**Your goal**
The whole listing is to be written out again exactly; the pictures are not.

┌────────

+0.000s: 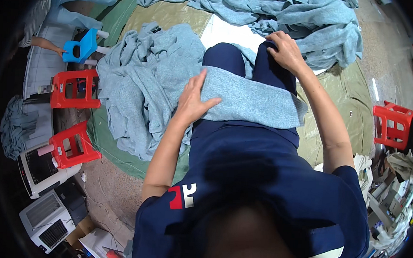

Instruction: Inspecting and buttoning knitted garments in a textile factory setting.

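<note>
Across my lap lies a light blue-grey knitted sleeve (254,101), stretched flat from left to right with its ribbed cuff at the right end. My left hand (194,100) rests on the left end of the knit, fingers extended and thumb spread. My right hand (285,51) lies on my right knee, fingers loosely spread and apart from the sleeve. To my left, a heap of the same blue-grey knitwear (148,79) spreads over the ground sheet and runs up to the piece on my lap.
More blue-grey knitwear (315,22) is piled ahead. A green-brown sheet (343,103) covers the floor. Red plastic stools (75,88) stand at left, with another red stool (393,125) at right. A person's hand (59,51) touches a blue stool (82,47). White appliances (47,221) sit lower left.
</note>
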`<state>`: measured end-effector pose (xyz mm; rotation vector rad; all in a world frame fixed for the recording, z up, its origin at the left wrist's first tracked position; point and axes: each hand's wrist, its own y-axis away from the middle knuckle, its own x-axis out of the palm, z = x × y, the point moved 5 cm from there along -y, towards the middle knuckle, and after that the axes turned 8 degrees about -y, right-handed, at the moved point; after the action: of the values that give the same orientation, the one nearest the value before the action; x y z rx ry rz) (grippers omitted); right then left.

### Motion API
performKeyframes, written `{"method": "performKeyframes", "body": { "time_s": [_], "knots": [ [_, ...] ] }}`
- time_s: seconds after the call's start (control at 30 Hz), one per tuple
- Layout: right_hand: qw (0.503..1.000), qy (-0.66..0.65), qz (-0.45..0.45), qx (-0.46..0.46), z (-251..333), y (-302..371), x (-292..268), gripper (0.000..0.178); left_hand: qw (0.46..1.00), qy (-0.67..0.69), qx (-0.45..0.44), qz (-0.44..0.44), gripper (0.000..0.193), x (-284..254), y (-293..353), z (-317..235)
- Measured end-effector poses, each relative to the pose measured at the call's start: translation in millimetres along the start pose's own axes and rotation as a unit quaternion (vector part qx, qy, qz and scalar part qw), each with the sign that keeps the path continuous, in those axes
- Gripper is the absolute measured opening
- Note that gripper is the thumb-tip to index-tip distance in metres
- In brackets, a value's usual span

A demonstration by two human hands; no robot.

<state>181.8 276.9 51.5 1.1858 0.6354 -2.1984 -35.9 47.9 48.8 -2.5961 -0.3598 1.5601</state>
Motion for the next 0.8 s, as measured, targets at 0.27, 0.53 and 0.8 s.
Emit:
{"method": "performKeyframes", "body": {
  "time_s": [0.27, 0.53, 0.8],
  "knots": [
    [0.985, 0.085, 0.106, -0.103, 27.8, -2.5, 50.9, 0.029, 0.989, 0.056, -0.135, 0.036, 0.018, -62.7, -21.1, 36.9],
    [0.972, 0.055, 0.220, 0.056, -15.7, -53.9, 101.9, 0.036, 0.813, -0.395, 0.009, -0.428, 0.015, -349.2, -46.0, 82.6],
    [0.963, -0.119, 0.181, 0.162, -23.9, -28.2, 201.8, 0.078, 0.906, 0.015, -0.005, -0.422, 0.036, -461.1, -21.3, 11.2]
  ]
}}
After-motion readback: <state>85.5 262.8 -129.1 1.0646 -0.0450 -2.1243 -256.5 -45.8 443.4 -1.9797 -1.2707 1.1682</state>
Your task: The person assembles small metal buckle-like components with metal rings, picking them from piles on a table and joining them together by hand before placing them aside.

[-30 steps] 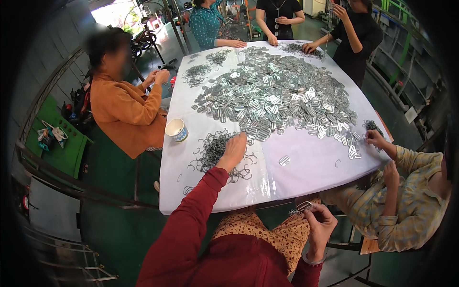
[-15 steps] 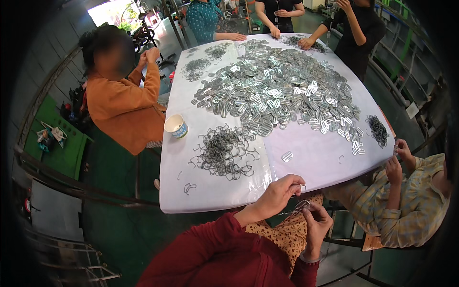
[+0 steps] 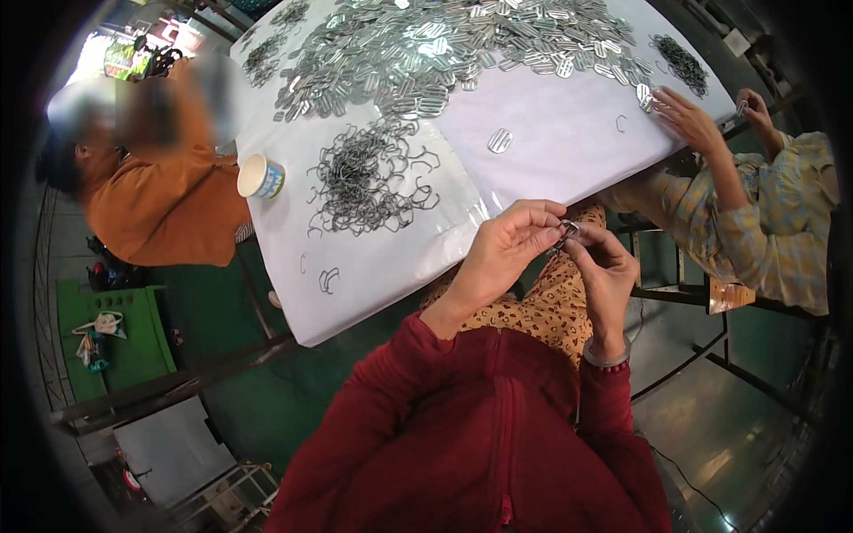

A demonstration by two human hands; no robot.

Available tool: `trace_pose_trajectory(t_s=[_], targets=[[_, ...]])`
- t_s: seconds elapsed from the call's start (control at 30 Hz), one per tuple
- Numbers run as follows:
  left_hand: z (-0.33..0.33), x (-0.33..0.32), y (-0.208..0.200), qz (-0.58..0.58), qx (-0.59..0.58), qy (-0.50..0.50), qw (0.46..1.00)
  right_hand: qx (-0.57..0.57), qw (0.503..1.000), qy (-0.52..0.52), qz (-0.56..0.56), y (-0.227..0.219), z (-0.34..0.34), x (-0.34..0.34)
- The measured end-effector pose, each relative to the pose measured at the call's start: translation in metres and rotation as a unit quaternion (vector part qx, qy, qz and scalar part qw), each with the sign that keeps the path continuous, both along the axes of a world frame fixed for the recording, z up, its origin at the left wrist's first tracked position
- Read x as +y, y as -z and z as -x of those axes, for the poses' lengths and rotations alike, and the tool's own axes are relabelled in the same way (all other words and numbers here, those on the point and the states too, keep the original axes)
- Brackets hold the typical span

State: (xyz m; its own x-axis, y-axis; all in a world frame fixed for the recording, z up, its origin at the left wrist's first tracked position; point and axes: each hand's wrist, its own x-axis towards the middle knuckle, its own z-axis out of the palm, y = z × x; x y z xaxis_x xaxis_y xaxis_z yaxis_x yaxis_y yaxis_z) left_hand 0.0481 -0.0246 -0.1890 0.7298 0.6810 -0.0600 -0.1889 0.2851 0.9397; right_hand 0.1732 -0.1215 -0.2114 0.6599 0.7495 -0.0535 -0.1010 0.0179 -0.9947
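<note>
My left hand (image 3: 506, 247) and my right hand (image 3: 604, 277) meet over my lap, just off the table's near edge. Small metal pieces (image 3: 569, 231) are pinched between their fingertips. From the half-second-old frame, the left fingers have a bent wire hook and the right ones a slotted metal plate; the fingers now cover much of both. A tangled pile of dark wire hooks (image 3: 360, 178) lies on the table beyond my left hand. One loose slotted plate (image 3: 499, 140) rests nearer the middle, and a few stray hooks (image 3: 329, 281) lie toward the near left corner.
A big heap of slotted metal plates (image 3: 426, 53) covers the far part of the white-covered table (image 3: 453, 235). A paper cup (image 3: 262, 177) stands at its left edge. Co-workers sit at left in orange (image 3: 164, 204) and at right in plaid (image 3: 755, 222), one hand near the plates.
My hands have come together, bringing the hook against the plate. The view has tipped down toward my lap. The plaid-shirted co-worker has reached one hand out to the plates at the heap's edge.
</note>
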Motion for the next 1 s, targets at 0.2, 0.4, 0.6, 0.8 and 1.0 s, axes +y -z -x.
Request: trace_pose_trajectory(t_s=[0.2,0.4,0.6,0.8,1.0], targets=[[-0.013,-0.006,0.017,0.029,0.012,-0.028,0.999,-0.049,0.999,0.012,0.003,0.002,0.002,0.003],[-0.014,-0.009,0.023,0.053,-0.001,-0.047,0.998,-0.217,0.976,0.002,0.014,0.001,0.007,0.007],[-0.004,-0.004,0.021,-0.022,0.022,0.003,1.000,-0.149,0.988,-0.047,-0.005,-0.006,-0.003,0.004],[0.009,-0.005,0.013,-0.090,0.075,-0.006,0.993,-0.277,0.947,-0.163,0.024,0.002,-0.041,0.069],[0.011,-0.014,0.013,-0.143,0.075,-0.023,0.987,-0.627,0.723,-0.285,-0.060,0.061,-0.052,0.173]])
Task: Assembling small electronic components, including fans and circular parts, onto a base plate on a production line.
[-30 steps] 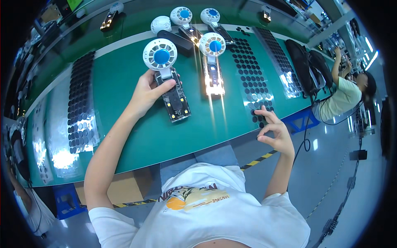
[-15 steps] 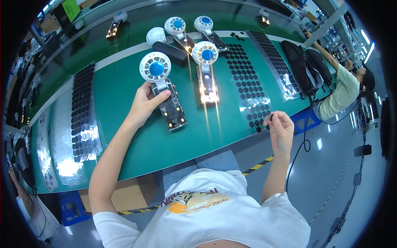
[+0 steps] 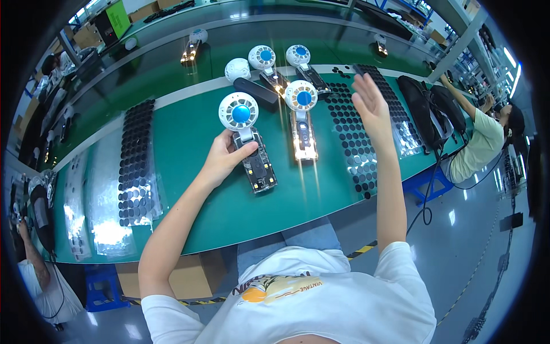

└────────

**Your solution**
+0.000s: 

Instruction: Inspecting and buttoning knitted garments in a textile factory setting.

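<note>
Across my lap lies a light blue-grey knitted sleeve (254,101), stretched flat from left to right with its ribbed cuff at the right end. My left hand (194,100) rests on the left end of the knit, fingers extended and thumb spread. My right hand (285,51) lies on my right knee, fingers loosely spread and apart from the sleeve. To my left, a heap of the same blue-grey knitwear (148,79) spreads over the ground sheet and runs up to the piece on my lap.
More blue-grey knitwear (315,22) is piled ahead. A green-brown sheet (343,103) covers the floor. Red plastic stools (75,88) stand at left, with another red stool (393,125) at right. A person's hand (59,51) touches a blue stool (82,47). White appliances (47,221) sit lower left.
</note>
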`<state>`: measured end-effector pose (xyz mm; rotation vector rad; all in a world frame fixed for the recording, z up, its origin at the left wrist's first tracked position; point and axes: each hand's wrist, its own y-axis away from the middle knuckle, its own x-axis out of the palm, z = x × y, the point moved 5 cm from there along -y, towards the middle knuckle, and after that the axes turned 8 degrees about -y, right-handed, at the moved point; after the action: of the values that give the same orientation, the one nearest the value before the action; x y z rx ry rz) (grippers omitted); right then left.

### Motion API
performKeyframes, written `{"method": "performKeyframes", "body": { "time_s": [_], "knots": [ [_, ...] ] }}`
- time_s: seconds after the call's start (control at 30 Hz), one per tuple
- Layout: right_hand: qw (0.503..1.000), qy (-0.66..0.65), qz (-0.45..0.45), qx (-0.46..0.46), z (-251..333), y (-302..371), x (-292..268), gripper (0.000..0.178); left_hand: qw (0.46..1.00), qy (-0.67..0.69), qx (-0.45..0.44), qz (-0.44..0.44), gripper (0.000..0.193), x (-284..254), y (-293..353), z (-317..235)
- Measured end-effector poses, each relative to the pose measured at the call's start: translation in millimetres along the start pose's own axes and rotation as a unit quaternion (vector part qx, qy, qz and scalar part qw), each with the sign that keeps the path continuous, in those axes
- Gripper is the absolute measured opening
- Note that gripper is the thumb-tip to index-tip distance in metres
- In brackets, a value's usual span

A demonstration by two human hands; no robot.

<state>181.8 276.9 51.5 1.1858 0.6354 -2.1984 -35.9 47.9 48.8 -2.5961 -0.3598 1.5601</state>
Motion for the next 0.8 s, as measured, targets at 0.27, 0.53 and 0.8 s.
Emit:
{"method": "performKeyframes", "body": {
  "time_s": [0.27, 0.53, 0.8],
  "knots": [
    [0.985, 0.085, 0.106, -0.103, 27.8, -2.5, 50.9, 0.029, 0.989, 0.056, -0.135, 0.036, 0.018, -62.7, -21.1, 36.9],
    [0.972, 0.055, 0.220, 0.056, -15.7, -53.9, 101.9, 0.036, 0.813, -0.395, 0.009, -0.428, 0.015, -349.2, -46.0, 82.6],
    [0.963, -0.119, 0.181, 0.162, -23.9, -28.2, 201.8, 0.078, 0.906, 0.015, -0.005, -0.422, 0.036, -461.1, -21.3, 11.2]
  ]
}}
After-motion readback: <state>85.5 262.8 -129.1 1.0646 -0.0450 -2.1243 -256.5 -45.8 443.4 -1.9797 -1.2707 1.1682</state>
Your task: The person assembles small metal buckle-like components with metal rings, picking them from piles on a table and joining them together by hand before placing them aside.

[-30 steps] 
[-15 steps] 
[+0 steps] 

A demonstration by two human hands; no robot.

Available tool: `trace_pose_trajectory(t_s=[_], targets=[[_, ...]])`
- t_s: seconds elapsed from the call's start (control at 30 Hz), one per tuple
- Numbers run as follows:
  left_hand: z (-0.33..0.33), x (-0.33..0.32), y (-0.208..0.200), qz (-0.58..0.58), qx (-0.59..0.58), qy (-0.50..0.50), qw (0.46..1.00)
  right_hand: qx (-0.57..0.57), qw (0.503..1.000), qy (-0.52..0.52), qz (-0.56..0.56), y (-0.227..0.219), z (-0.34..0.34), x (-0.34..0.34)
- The measured end-effector pose, each relative to the pose measured at the call's start: translation in metres and rotation as a unit quaternion (vector part qx, qy, qz and scalar part qw), each with the sign that keeps the path continuous, both along the axes of a world frame fixed for the recording, z up, its origin at the left wrist's first tracked position
- Read x as +y, y as -z and z as -x of those axes, for the poses' lengths and rotations alike, and the tool's own axes are relabelled in the same way (all other words and numbers here, those on the point and the states too, keep the original axes)
- Brackets hold the typical span

State: (xyz m; its own x-axis, y-axis; all in a world frame fixed for the recording, z up, its origin at the left wrist's first tracked position; point and axes: each hand's wrist, its own x-axis towards the middle knuckle, its own z-axis out of the palm, y = z × x; x y z xaxis_x xaxis_y xaxis_z yaxis_x yaxis_y yaxis_z) left_hand 0.0481 -0.0246 -0.1890 0.7298 0.6810 -0.0600 -0.1889 0.2851 0.9397; right_hand 0.1732 -0.1215 -0.2114 0.6599 0.7495 -0.0535 -0.1010 0.0179 -0.9947
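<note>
My left hand (image 3: 506, 247) and my right hand (image 3: 604, 277) meet over my lap, just off the table's near edge. Small metal pieces (image 3: 569, 231) are pinched between their fingertips. From the half-second-old frame, the left fingers have a bent wire hook and the right ones a slotted metal plate; the fingers now cover much of both. A tangled pile of dark wire hooks (image 3: 360, 178) lies on the table beyond my left hand. One loose slotted plate (image 3: 499, 140) rests nearer the middle, and a few stray hooks (image 3: 329, 281) lie toward the near left corner.
A big heap of slotted metal plates (image 3: 426, 53) covers the far part of the white-covered table (image 3: 453, 235). A paper cup (image 3: 262, 177) stands at its left edge. Co-workers sit at left in orange (image 3: 164, 204) and at right in plaid (image 3: 755, 222), one hand near the plates.
My hands have come together, bringing the hook against the plate. The view has tipped down toward my lap. The plaid-shirted co-worker has reached one hand out to the plates at the heap's edge.
</note>
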Motion for the next 1 s, targets at 0.2, 0.4, 0.6, 0.8 and 1.0 s, axes +y -z -x.
Request: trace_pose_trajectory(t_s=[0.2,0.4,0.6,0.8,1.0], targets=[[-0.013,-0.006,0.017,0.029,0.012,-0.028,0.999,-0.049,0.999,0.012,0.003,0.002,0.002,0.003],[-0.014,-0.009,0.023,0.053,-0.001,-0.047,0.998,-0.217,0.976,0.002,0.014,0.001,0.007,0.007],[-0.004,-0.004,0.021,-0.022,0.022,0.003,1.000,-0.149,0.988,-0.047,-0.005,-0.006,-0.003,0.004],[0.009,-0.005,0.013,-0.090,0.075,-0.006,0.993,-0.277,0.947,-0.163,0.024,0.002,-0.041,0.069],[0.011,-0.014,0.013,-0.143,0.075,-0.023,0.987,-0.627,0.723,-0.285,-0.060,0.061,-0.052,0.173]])
Task: Assembling small electronic components, including fans and circular parts, onto a base plate on a production line.
[-30 steps] 
[-15 steps] 
[+0 steps] 

No more output is given for this exercise.